__Data section__:
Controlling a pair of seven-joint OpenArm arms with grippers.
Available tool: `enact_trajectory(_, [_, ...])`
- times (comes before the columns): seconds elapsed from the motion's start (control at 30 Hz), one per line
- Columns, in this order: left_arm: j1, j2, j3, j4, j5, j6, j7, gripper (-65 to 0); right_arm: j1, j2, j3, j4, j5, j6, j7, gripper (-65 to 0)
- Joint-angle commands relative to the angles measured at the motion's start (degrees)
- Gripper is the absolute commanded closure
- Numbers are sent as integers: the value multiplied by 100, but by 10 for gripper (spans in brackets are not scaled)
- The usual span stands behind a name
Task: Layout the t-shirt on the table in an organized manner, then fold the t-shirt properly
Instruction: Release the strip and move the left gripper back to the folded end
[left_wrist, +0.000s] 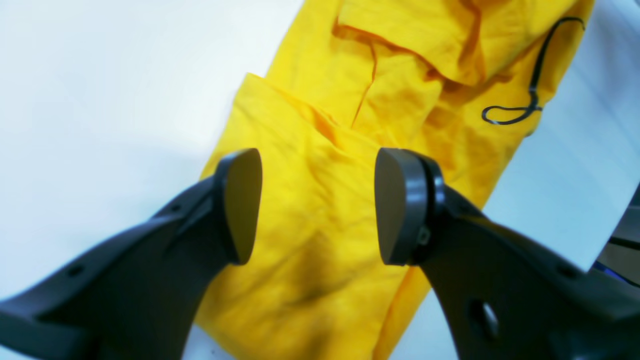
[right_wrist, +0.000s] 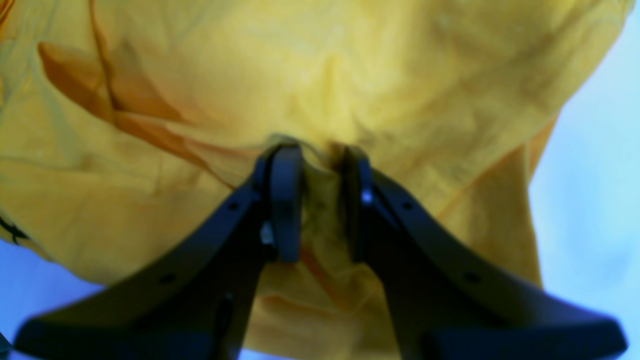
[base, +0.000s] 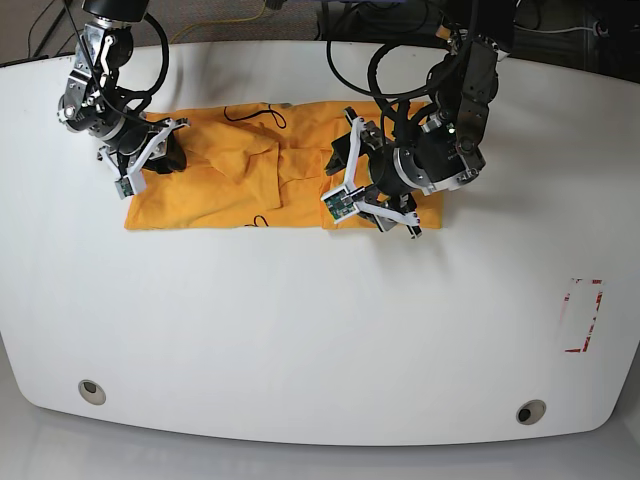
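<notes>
The t-shirt (base: 240, 180) lies folded into a long band across the far part of the table (base: 300, 330). The left gripper (left_wrist: 317, 205) hangs over the band's right end with its jaws spread wide and nothing between them, cloth showing below the gap. The right gripper (right_wrist: 320, 200), at the band's left end, pinches a bunched ridge of the fabric between nearly closed jaws. From the base view, the left arm covers the shirt's right edge, and both wrist views are blurred.
</notes>
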Motion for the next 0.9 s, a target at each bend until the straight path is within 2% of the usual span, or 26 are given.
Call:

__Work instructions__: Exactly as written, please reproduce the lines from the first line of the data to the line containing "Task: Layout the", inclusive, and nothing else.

__Exercise answer__:
Controlling a pair of seven-joint OpenArm arms with grippers.
Available tool: `enact_trajectory(_, [_, ...])`
- times (comes before the columns): seconds elapsed from the motion's start (control at 30 Hz), one per line
- Columns, in this order: left_arm: j1, j2, j3, j4, j5, j6, j7, gripper (-65 to 0); right_arm: j1, j2, j3, j4, j5, j6, j7, gripper (-65 to 0)
- Joint-angle commands relative to the angles measured at the motion's start (degrees)
- Gripper is the absolute commanded closure
- Numbers are sent as integers: the value multiplied by 100, but by 10 for gripper (spans in brackets are not scaled)
- The usual span stands behind a name
Task: Layout the t-shirt on the table in an organized manner, then fold the t-shirt properly

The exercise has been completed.